**Instructions to follow**
Taking the first line of the listing as the start and the line containing "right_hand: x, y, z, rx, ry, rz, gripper" as the end, reproduce everything in between exactly, both ends included.

**Data shown**
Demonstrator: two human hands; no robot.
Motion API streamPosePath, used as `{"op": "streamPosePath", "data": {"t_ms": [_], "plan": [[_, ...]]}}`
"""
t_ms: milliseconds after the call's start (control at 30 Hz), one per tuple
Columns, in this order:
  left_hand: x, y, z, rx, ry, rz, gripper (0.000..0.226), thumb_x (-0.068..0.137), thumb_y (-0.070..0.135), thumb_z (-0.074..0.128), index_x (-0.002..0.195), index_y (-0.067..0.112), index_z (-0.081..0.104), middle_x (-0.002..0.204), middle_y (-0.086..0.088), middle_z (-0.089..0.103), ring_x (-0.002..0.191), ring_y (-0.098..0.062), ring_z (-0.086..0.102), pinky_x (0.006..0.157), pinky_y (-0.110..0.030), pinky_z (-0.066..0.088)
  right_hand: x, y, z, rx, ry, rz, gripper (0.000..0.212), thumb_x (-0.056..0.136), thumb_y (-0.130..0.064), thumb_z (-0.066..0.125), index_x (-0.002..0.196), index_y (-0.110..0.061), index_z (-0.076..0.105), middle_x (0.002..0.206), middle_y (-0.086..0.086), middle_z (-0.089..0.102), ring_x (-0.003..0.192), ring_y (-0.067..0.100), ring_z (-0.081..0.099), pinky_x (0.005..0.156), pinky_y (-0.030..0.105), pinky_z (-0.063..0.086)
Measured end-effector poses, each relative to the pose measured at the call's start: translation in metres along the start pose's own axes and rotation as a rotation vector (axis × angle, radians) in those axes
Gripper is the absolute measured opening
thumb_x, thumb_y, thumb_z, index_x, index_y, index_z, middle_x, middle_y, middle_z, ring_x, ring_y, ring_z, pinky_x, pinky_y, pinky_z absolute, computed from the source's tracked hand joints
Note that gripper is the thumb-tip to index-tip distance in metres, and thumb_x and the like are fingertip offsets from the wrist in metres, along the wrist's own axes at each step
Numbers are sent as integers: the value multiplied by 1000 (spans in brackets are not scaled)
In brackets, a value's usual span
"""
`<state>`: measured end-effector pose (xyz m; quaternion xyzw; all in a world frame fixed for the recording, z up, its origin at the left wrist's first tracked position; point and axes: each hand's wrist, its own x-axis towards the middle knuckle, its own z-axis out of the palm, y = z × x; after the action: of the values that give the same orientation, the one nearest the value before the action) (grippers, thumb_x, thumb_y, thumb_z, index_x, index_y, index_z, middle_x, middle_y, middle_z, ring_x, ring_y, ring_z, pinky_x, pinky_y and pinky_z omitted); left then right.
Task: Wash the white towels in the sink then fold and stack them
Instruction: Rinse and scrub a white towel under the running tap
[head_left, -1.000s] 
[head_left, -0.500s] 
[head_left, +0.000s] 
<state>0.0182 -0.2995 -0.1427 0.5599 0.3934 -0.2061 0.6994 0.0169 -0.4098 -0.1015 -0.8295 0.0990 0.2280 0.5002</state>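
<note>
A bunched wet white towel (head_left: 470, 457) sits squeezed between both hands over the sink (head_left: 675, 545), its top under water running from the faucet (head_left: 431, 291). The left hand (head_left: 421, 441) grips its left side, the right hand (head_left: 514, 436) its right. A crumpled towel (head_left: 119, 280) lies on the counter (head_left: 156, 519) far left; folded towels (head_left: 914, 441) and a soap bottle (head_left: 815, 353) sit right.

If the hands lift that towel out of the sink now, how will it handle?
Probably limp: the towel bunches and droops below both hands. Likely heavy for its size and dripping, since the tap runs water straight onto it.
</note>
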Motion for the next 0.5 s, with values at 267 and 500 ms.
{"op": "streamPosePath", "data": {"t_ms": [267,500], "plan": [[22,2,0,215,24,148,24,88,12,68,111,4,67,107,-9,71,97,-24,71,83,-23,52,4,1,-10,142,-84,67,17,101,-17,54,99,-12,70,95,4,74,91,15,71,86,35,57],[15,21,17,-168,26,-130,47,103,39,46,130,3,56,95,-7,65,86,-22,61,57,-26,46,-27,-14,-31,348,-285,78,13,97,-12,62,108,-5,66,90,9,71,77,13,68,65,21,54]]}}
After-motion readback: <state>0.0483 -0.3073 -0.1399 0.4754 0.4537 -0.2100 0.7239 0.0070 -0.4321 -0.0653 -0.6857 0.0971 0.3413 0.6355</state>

**Output for this exercise**
Demonstrator: two human hands; no robot.
Motion API streamPosePath, used as `{"op": "streamPosePath", "data": {"t_ms": [_], "plan": [[_, ...]]}}`
"""
t_ms: milliseconds after the call's start (control at 30 Hz), one per tuple
Columns, in this order:
  left_hand: x, y, z, rx, ry, rz, gripper (0.000..0.226), thumb_x (-0.068..0.137), thumb_y (-0.070..0.135), thumb_z (-0.074..0.128), index_x (-0.002..0.195), index_y (-0.067..0.112), index_z (-0.081..0.104), middle_x (-0.002..0.204), middle_y (-0.086..0.088), middle_z (-0.089..0.103), ring_x (-0.002..0.191), ring_y (-0.098..0.062), ring_z (-0.086..0.102), pinky_x (0.006..0.157), pinky_y (-0.110..0.030), pinky_z (-0.066..0.088)
  right_hand: x, y, z, rx, ry, rz, gripper (0.000..0.212), thumb_x (-0.056..0.136), thumb_y (-0.130..0.064), thumb_z (-0.066..0.125), index_x (-0.002..0.196), index_y (-0.110..0.061), index_z (-0.076..0.105), middle_x (0.002..0.206), middle_y (-0.086..0.086), middle_z (-0.089..0.102), ring_x (-0.003..0.192), ring_y (-0.067..0.100), ring_z (-0.081..0.099), pinky_x (0.005..0.156), pinky_y (-0.030..0.105), pinky_z (-0.063..0.086)

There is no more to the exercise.